Danışmada sadece koruma vardı. Muhatap olacağım kimseler yoktu. Çok öfkelenmiştim. Şimdi bu durumu arayıp gönül sevdama söylesem mi söylemesem mi diye düşündüm.
Söylememeye karar verdim. Tekrar konuyu bulandırmayayım istedim. Gergin bir biçimde, 3 kırmızı ışıktan geçerek eve geldiğimde, telefonum çaldı.
Telefonun öbür ucunda ki gönül sevdamdı. Sesimin tonundan durumu anlayacak kadar zeki birisiydi. Müsait değilim 5 dakika sonra sana döneyim diye hemen kapadım. Sakinleştim iyice, sonra ben kendisini aradım.
-Bugün çay yok mu dedi?
-Demle içelim dedim, gülüştük. Olur dedi termosu doldurdum bil, sahil de buluşalım. Tamam deyip kendimizi sahile attık.
Yine gün batımıydı. Güneşin batışını, ufkun arkasına, onu kızıllık izleri bırakarak batarak izlemeyi bana o sevdirmişti. Ve mırıldanırdı o meşhur şarkısını, ‘güneşimi kaybettim’ diye.
Bir araya geldiğimizde, nelerden konuştuğumuzu ayrılırken bizde hatırlamazdık. Ama konuşmadığımız pek bir şey kalmazdı. En son karıncaların bacak sayılarını konuştuğumuzu hatırlıyorum.
İlerlemiş saat umurumuzda bile değildi. Termos da ki çayımız bitmiş, ay ışığını denize bırakmış ,sessizlik içerisinde seyre dalmıştık birkaç dakika.
O an döndü bana;
Şu yat konusunda içinde sıkıntı yok değil mi? Üzülmüyorsun ertelendi diye değil mi?
Nerden aklına geldi diye içimden geçirdim. Acaba o da mı o yatın tadilatta olmadığını gördü de bilip bilmediğimi soruyor diye içimden geçirdim.
Yok dedim. Oldu bir kere artık. Bak yarın o gündü ama bizi bir hafta ileri attılar. Yine yüzünde o tatlı tebessüm çizgileri belirerek, başını öne sallayarak’ olsun’’ dedi.

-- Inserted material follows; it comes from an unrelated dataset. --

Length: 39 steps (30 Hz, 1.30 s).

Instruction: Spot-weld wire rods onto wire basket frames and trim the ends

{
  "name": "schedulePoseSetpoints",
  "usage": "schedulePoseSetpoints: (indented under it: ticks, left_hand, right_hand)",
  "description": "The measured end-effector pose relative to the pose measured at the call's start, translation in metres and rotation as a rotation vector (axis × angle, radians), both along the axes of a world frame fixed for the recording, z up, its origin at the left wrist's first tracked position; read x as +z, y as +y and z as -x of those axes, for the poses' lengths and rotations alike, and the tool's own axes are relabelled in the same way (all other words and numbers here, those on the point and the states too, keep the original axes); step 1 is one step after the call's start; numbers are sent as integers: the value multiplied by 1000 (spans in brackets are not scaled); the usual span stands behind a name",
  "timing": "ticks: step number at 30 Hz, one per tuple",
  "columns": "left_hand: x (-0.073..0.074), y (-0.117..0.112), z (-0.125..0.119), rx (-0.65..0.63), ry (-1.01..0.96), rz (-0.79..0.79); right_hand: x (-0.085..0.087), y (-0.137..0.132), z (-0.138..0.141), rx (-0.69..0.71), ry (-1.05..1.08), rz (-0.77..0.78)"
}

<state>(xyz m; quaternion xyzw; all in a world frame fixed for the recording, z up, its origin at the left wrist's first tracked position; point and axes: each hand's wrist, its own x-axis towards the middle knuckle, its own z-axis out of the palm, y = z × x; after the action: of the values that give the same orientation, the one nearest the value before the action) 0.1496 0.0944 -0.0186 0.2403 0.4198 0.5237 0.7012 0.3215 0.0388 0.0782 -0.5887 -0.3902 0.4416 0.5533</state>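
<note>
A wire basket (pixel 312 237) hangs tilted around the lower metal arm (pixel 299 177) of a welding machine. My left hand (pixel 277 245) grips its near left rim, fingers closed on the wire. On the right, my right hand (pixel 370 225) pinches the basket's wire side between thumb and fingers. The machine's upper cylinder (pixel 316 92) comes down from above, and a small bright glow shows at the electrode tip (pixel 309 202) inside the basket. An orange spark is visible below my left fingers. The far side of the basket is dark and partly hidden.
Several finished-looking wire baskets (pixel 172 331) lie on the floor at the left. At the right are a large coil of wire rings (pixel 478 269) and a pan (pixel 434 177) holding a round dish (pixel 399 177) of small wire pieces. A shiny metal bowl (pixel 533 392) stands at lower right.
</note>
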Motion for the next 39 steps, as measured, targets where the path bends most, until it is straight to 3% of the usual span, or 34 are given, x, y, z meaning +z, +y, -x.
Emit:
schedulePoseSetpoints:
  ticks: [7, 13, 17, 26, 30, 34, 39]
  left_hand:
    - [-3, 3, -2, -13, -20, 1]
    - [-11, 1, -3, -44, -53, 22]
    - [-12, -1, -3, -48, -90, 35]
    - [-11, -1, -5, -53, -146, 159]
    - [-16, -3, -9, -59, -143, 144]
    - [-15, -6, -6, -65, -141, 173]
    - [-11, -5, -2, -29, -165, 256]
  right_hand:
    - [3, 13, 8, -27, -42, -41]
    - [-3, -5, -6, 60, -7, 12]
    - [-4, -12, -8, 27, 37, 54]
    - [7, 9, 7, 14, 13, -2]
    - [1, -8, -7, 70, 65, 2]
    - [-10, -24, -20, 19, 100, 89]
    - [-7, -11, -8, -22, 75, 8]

Her zaman ki gibi eve geç bırakarak gönül sevdamı, ayrıldık.
Ertesi gün pazardı. Eve geldiğimde, kendimi yatağın üzerine çaprazlama atıp biraz kestirip sonra okumam gereken gazeteleri okumak için kalkarım diyerek uyuya kalmışım.
Sabaha kadar uyumuşum.Sabahın erken saati idi telefonum yine tanıdık bir melodi ile beni uyandırdı.
Efendim dedim?
-Gönül sevdamın sesi telefonun öbür ucunda, sen hala uyuyor musun? Uğultulu bir sesle evet dedim.

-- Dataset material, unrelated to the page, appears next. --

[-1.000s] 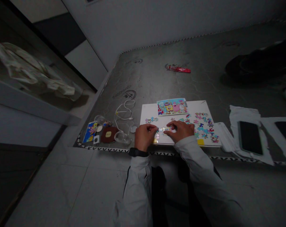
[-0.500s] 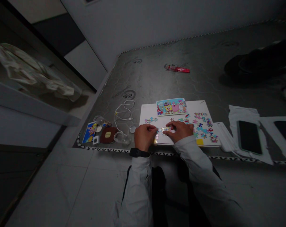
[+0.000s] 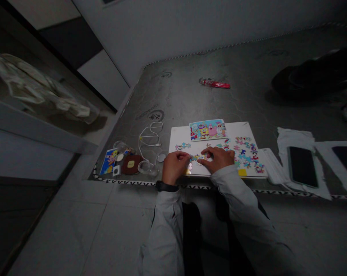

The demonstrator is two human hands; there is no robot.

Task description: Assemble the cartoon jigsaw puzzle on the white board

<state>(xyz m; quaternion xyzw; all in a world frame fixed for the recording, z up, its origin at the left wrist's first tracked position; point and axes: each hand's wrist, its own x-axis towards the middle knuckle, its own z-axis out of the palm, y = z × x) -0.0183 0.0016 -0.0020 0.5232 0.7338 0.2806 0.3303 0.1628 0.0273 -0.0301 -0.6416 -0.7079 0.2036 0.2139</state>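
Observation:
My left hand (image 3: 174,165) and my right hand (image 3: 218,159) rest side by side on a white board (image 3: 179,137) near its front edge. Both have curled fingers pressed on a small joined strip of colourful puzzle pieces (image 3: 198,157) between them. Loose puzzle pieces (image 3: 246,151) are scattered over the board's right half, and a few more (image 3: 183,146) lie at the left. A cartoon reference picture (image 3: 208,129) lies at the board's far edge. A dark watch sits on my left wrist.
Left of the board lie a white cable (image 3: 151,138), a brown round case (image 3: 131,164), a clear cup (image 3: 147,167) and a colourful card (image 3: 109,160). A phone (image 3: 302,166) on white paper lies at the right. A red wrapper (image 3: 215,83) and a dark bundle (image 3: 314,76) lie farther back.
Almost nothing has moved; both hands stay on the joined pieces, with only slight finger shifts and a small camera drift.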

- Sana yirmi dakika veriyorum, kalk duş al, benim sana aldığım o gömleğini giy , sevdiğim o spor ayakkabılarını giy. Ha unutmadan, pantolonun rengi krem rengi olan kent kumaş olsun, tamam mı?

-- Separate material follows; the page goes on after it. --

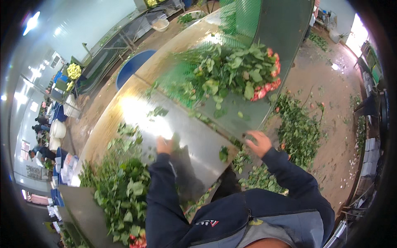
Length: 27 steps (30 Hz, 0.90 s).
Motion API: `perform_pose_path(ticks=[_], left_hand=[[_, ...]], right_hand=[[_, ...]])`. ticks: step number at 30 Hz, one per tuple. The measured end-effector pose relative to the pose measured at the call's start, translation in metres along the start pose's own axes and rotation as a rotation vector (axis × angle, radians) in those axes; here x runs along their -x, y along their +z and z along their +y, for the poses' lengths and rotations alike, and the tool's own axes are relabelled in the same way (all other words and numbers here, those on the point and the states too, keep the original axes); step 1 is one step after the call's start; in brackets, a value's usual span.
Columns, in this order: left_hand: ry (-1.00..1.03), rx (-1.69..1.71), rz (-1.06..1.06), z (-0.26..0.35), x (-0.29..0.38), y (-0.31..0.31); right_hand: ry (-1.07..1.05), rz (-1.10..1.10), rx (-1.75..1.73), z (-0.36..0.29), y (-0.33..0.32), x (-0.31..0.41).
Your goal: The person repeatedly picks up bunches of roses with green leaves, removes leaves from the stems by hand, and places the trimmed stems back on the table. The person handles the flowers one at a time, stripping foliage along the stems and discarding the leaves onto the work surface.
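Note:
Above the bare metal tabletop [198,144] is my left hand [164,145], blurred, with no stem seen in it. My right hand [259,143] is by the table's right edge, thumb and fingers apart, nothing held. Beyond both hands, a bunch of pink-red roses [238,73] lies on its side on green mesh netting [176,77], its blooms towards the right. A second heap of leafy rose stems [127,189] lies left of my left forearm, with a few pink blooms at its lower end. Loose leaves [158,112] are scattered on the metal.
Cut stems and leaves [299,130] are piled on the floor to the right. A blue tub [133,66] stands beyond the table's far edge. White buckets [58,129] and several people bending are at the far left. Part of another person [311,20] shows at the upper right.

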State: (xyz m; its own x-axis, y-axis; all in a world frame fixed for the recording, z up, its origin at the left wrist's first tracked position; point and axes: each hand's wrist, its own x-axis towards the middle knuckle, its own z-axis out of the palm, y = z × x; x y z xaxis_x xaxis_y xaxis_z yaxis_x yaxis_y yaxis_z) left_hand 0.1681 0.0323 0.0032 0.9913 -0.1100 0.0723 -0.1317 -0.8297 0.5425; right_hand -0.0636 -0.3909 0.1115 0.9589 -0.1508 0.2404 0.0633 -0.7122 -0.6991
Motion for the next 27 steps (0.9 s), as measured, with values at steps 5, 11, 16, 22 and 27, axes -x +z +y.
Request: perform_pose_path(ticks=[5,11,16,22,27], left_hand=[[0.318,-0.123,0.040,0.132,0.062,0.069],[0.345,0.050,-0.237,0.203,0.118,0.066],[0.568,0.389,-0.635,0.220,0.116,0.073],[0.308,0.668,-1.083,0.318,0.018,0.044],[-0.338,1.328,-0.355,0.384,-0.103,0.171]], right_hand=[[-0.371,-0.094,0.087,0.004,0.065,-0.245],[-0.135,-0.381,0.467,0.075,0.140,-0.309],[-0.270,-0.424,0.515,0.112,0.001,-0.116],[0.368,-1.141,0.632,0.174,-0.220,-0.083],[0.174,-0.394,0.081,0.171,-0.243,-0.339]])
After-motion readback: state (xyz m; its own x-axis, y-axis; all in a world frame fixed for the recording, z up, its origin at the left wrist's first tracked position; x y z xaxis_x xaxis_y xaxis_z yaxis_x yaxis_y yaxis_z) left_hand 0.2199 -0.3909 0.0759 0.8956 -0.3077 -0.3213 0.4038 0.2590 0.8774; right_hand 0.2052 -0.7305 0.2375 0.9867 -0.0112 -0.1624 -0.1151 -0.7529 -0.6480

- Uykulu bir halde, tamam , nereye gidiyoruz.?
-Sen hazırlan yirmi dakika sonra kapındayım,
Acele duş alıp saçlarımı doğru dürüst kurutmadan telefonda söylenilenleri giyerek , apartman altına indim.
Arabası beyazdı. Ama arabanın içinde, beyaz arabayı lekeli gösterecek bir beyazlık vardı, o da gönül sevdamdı. Ona aldığım gözlükleri takmış, çok yakıştığını söylediğim beyaz elbisesini giymiş, saçlarını yine rüzgarın emrine vermiş, bana tebessüm ederek, işaret parmağı ile buraya gel dedi.
Arabaya bindim, günaydın selamlamasından sonra, gözlerimdeki beyazlığın nedenini sordu.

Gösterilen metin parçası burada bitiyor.